Print every line of the material below exactly as it stands, but omit the pictures.
• • •
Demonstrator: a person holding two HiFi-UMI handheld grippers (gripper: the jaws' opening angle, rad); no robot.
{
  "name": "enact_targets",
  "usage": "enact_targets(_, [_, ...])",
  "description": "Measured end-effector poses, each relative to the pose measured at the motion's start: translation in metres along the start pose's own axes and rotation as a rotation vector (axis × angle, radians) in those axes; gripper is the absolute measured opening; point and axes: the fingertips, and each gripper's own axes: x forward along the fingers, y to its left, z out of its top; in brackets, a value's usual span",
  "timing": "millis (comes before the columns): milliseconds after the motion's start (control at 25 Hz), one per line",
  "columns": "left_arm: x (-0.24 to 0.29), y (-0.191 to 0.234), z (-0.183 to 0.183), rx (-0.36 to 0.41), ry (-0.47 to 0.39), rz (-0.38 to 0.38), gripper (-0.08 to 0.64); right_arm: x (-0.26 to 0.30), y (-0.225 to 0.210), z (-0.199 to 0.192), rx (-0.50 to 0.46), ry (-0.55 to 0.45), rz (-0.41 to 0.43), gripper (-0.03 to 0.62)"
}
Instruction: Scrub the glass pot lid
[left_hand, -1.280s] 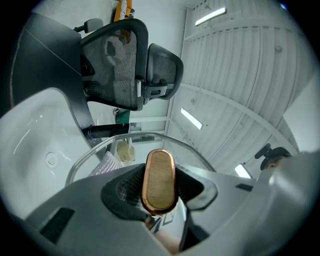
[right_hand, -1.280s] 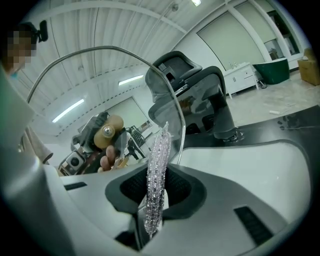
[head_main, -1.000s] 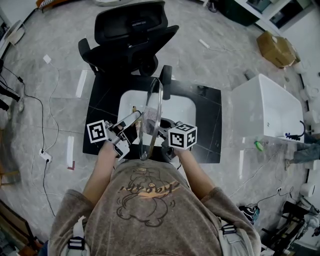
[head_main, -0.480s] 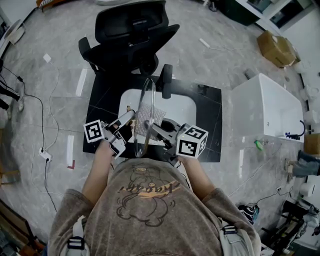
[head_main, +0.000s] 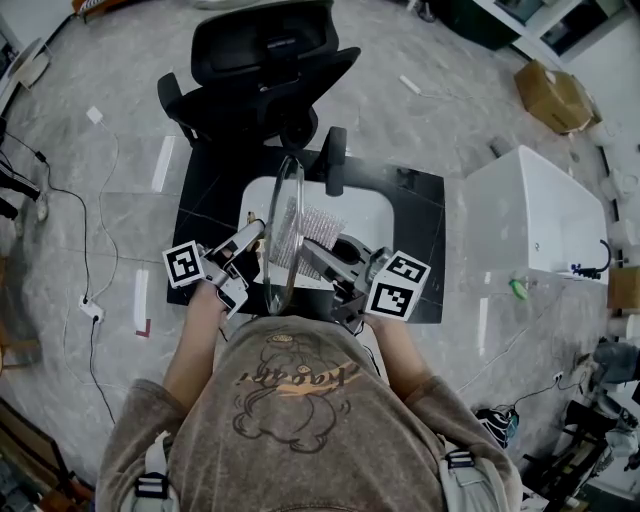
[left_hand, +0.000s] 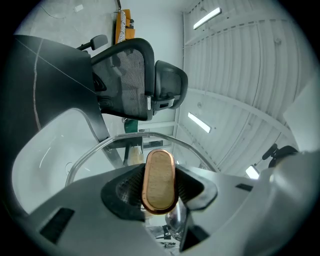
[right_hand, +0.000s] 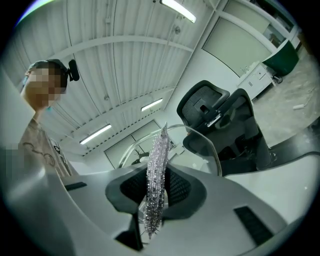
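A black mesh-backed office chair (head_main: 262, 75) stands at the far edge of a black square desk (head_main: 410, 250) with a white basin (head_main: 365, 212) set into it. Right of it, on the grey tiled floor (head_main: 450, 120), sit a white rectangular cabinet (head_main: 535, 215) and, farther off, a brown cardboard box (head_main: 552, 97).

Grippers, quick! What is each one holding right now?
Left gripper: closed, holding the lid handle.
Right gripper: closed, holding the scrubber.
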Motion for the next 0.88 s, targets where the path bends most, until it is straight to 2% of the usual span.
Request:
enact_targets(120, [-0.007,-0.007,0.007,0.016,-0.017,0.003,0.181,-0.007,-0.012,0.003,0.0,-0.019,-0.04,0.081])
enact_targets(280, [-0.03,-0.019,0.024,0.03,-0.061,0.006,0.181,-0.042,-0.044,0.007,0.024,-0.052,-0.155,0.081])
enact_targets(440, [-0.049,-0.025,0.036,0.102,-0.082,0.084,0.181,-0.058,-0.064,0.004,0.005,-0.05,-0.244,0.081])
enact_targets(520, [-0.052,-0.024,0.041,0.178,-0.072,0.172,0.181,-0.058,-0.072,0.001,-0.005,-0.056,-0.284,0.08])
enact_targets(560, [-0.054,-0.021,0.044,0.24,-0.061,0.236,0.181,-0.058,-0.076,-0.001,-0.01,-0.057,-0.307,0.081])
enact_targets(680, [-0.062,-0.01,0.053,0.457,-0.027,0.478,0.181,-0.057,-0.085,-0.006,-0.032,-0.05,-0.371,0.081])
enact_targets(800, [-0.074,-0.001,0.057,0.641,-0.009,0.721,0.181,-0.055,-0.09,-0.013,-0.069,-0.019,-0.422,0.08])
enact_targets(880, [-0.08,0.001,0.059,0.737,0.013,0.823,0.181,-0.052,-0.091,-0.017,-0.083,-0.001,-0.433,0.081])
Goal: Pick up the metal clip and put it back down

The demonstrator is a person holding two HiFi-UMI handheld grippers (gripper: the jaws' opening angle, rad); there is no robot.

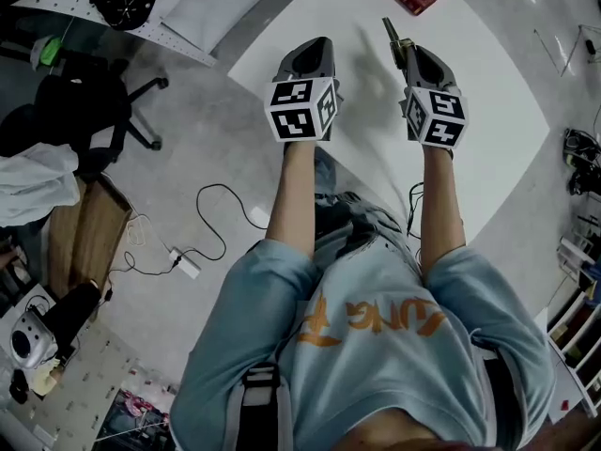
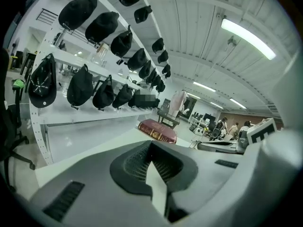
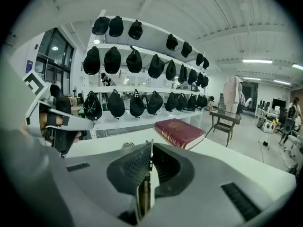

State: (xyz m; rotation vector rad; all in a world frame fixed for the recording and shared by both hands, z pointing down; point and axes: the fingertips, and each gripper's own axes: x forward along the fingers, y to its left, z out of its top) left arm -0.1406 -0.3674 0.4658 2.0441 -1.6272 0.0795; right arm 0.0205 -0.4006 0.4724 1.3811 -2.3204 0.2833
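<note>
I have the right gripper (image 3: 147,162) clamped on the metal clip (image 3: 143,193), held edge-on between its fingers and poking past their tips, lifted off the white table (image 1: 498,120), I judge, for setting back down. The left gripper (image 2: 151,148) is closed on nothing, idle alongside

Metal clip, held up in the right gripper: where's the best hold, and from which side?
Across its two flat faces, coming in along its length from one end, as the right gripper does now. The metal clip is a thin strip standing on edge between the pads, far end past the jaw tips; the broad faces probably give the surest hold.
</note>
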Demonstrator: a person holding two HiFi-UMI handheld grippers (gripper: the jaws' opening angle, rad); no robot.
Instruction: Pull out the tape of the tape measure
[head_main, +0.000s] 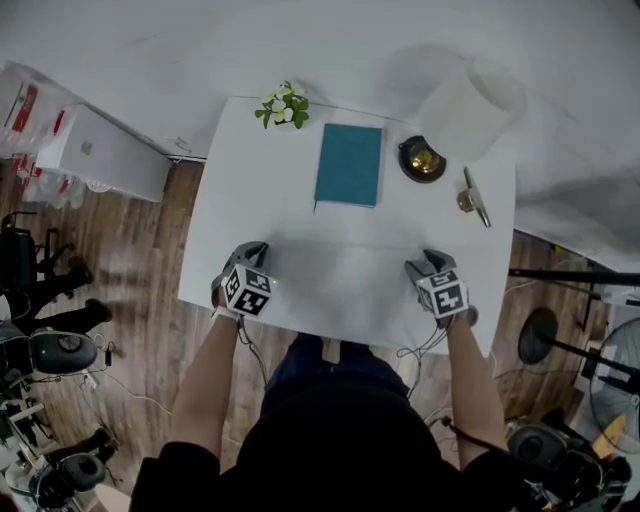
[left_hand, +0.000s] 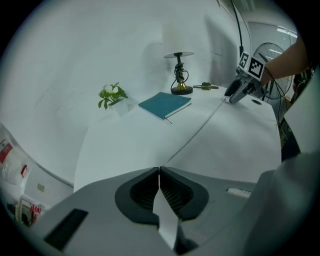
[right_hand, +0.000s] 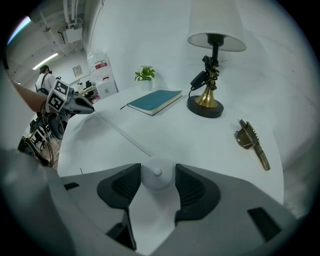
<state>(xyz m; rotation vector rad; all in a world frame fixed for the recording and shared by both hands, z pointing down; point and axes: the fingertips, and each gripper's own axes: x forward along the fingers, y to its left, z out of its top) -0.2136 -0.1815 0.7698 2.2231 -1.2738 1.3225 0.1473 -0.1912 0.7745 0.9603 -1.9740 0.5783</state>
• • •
§ **Your response**
Demonstrator: a person holding two HiFi-UMI handheld grippers (gripper: the jaws' opening angle, rad); no robot.
{
  "name": "enact_targets",
  "usage": "enact_targets(_, [_, ...])",
  "description": "Measured end-effector poses, each relative to the pose measured at the motion's start: translation in metres along the start pose's own axes and rotation as a rotation vector (axis × angle, radians) in those axes; gripper is the absolute measured opening; point and axes: the fingertips, and each gripper's own axes: x forward along the fingers, y to its left, z out of its top; in brackets, a value's usual span",
  "timing": "millis (comes before the columns): milliseconds after the motion's start (control at 25 Hz), one per line",
  "columns": "left_arm: x (-0.24 to 0.29), y (-0.191 to 0.234), z (-0.183 to 0.183), rx (-0.36 to 0.41), ry (-0.47 to 0.39), rz (-0.38 to 0.38), gripper (-0.08 to 0.64); right_arm: x (-0.26 to 0.30), y (-0.225 to 0.210), z (-0.199 to 0.192), rx (-0.50 to 0.46), ry (-0.55 to 0.45), rz (-0.41 to 0.43), gripper (-0.03 to 0.62)"
}
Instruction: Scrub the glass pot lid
[left_hand, -1.280s] 
[right_hand, -1.280s] 
[head_main, -1.000s] 
[head_main, -0.480s] 
[head_main, +0.000s] 
[left_hand, +0.000s] 
[right_hand, +0.000s] 
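A black mesh-backed office chair (head_main: 262, 75) stands at the far edge of a black square desk (head_main: 410, 250) with a white basin (head_main: 365, 212) set into it. Right of it, on the grey tiled floor (head_main: 450, 120), sit a white rectangular cabinet (head_main: 535, 215) and, farther off, a brown cardboard box (head_main: 552, 97).

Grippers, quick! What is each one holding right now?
Left gripper: closed, holding the lid handle.
Right gripper: closed, holding the scrubber.
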Motion for the next 0.88 s, targets where the path bends most, until it is straight to 2% of the usual span.
Request:
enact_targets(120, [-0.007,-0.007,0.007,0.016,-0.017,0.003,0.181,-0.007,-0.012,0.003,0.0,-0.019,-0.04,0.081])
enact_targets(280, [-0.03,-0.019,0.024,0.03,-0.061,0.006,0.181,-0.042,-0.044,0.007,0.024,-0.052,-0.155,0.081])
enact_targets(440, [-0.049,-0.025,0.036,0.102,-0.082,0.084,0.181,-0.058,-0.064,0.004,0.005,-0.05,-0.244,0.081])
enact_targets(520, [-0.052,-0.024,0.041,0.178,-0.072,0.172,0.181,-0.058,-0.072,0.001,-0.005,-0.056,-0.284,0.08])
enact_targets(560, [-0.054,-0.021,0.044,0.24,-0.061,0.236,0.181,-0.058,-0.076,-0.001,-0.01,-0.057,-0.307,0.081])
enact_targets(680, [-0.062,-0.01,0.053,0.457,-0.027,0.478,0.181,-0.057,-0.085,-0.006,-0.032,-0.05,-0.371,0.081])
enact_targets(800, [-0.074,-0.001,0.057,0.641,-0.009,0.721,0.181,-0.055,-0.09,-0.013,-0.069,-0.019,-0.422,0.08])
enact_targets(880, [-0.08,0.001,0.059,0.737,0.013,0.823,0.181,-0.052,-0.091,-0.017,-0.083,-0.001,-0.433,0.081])
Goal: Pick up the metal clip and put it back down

The demonstrator is a person holding two HiFi-UMI handheld grippers (gripper: the jaws' opening angle, rad); there is no robot.


State: (xyz m; rotation vector rad; all in a world frame fixed for the recording and shared by both hands, z pointing down; point and axes: the fingertips, and each gripper's own axes: x forward along the fingers, y to its left, z out of its top) left arm -0.1406 -0.3674 0.4658 2.0441 -1.6272 0.0795; right arm 0.0205 -0.4006 0.4724 1.3811 -2.3204 0.2833
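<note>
I have the right gripper (image 3: 147,162) clamped on the metal clip (image 3: 143,193), held edge-on between its fingers and poking past their tips, lifted off the white table (image 1: 498,120), I judge, for setting back down. The left gripper (image 2: 151,148) is closed on nothing, idle alongside

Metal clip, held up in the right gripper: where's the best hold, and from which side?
Across its two flat faces, coming in along its length from one end, as the right gripper does now. The metal clip is a thin strip standing on edge between the pads, far end past the jaw tips; the broad faces probably give the surest hold.
</note>
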Demonstrator: a person holding two HiFi-UMI handheld grippers (gripper: the jaws' opening angle, rad); no robot.
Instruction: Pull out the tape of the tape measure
[head_main, +0.000s] 
[left_hand, +0.000s] 
[right_hand, +0.000s] 
<state>(xyz m; rotation vector rad; all in a world frame fixed for the recording and shared by both hands, z pointing down; point and axes: the fingertips, and each gripper's own axes: x forward along the fingers, y to its left, z out of its top) -0.2136 -0.1815 0.7698 2.2231 -1.2738 1.3225 0.1473 -0.1912 0.7745 0.9603 -1.9740 0.5783</state>

This exercise requires no additional output.